ISLAM LIVE – Bupati Timor Tengah Utara (TTU), Yosep Falentinus Delasalle Kebo, berjanji memberikan beasiswa perguruan tinggi kepada Vinsensius Sanam (23), seorang difabel asal Desa Nian, Kecamatan Miomaffo Tengah, yang menjadi korban pembongkaran paksa rumah oleh tetangganya dan warga Desa Ainan beberapa waktu lalu.
Falentinus mengungkapkan bahwa Vinsensius sebenarnya lulus SMA tahun 2024 dan memiliki kemampuan akademik yang baik, namun belum bisa melanjutkan pendidikan ke perguruan tinggi karena keterbatasan biaya. Ia berkeinginan menjadi seorang guru.
“Beliau ternyata lulus SMA tahun 2024 dan punya kemampuan. Beliau berikhtiar menempuh pendidikan tinggi.

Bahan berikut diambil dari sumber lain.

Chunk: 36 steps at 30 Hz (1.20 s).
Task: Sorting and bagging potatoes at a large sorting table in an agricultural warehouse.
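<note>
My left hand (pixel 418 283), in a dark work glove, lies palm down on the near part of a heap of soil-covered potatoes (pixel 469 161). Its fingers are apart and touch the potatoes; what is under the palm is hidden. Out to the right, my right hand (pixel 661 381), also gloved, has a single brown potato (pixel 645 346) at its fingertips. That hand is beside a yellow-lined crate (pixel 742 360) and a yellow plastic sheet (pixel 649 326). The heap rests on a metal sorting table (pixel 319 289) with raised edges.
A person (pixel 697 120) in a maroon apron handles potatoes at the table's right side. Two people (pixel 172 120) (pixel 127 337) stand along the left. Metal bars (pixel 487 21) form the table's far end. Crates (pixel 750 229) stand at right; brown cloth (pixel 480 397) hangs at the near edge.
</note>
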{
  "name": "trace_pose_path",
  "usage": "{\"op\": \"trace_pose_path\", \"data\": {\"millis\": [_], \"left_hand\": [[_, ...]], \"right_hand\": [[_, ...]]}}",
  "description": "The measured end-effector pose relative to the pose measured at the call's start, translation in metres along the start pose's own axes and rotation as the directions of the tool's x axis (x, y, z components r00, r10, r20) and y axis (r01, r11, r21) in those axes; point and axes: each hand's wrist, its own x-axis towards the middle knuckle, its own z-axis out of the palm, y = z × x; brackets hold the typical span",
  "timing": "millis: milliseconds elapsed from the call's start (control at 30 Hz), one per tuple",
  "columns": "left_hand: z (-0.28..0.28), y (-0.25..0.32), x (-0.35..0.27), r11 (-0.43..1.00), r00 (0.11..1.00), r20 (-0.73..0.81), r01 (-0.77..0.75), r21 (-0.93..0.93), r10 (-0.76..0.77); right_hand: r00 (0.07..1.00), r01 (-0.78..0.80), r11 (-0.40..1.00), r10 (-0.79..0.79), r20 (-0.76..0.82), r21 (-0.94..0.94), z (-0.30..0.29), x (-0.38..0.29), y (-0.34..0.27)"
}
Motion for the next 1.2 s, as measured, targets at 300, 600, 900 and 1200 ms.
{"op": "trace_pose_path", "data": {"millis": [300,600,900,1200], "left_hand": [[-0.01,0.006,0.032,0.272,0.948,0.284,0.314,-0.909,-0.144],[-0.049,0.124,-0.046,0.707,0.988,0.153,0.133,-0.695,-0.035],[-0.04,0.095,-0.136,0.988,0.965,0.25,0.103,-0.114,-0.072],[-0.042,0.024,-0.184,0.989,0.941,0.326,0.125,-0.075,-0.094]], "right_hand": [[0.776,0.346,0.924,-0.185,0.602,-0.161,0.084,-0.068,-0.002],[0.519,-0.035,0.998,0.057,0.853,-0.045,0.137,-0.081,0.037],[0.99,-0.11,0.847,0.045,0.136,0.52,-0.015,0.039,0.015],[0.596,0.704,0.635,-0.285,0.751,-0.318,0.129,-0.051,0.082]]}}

Ia berkeinginan menjadi seorang guru,” kata Yosep Falentinus Delasalle Kebo, Bupati TTU, di Desa Nian, Kecamatan Miomaffo Tengah, Minggu (16/8/2026).
Setelah meninjau langsung lokasi rumah yang dibongkar paksa pada Kamis (13/8/2026), Bupati berkomunikasi dengan Kepala Desa Nian, camat Miomaffo Tengah, dan tetangga korban untuk mengetahui akar persoalan dan menanggapi isu yang berkembang di media sosial.
Falentinus menyebut pemerintah daerah juga bisa memberikan bantuan rumah layak huni kepada yang bersangkutan, namun hal ini akan merujuk pada hasil mediasi yang dijadwalkan pada 18 Agustus 2026 di Kantor Desa Nian.
“Saya sudah minta kepala desa dan camat untuk dudukan semua pihak carikan solusi biar tidak ada saling klaim dan ada keadilan bagi yang kita anggap korban saat ini,” ujarnya.
Rumah yang dibongkar paksa merupakan rumah bantuan pemerintah Provinsi NTT tahun 2008. Bupati menegaskan jika pertemuan nanti tidak ditemukan solusi, Pemkab TTU akan berikhtiar membangun rumah baru untuk anak difabel ini.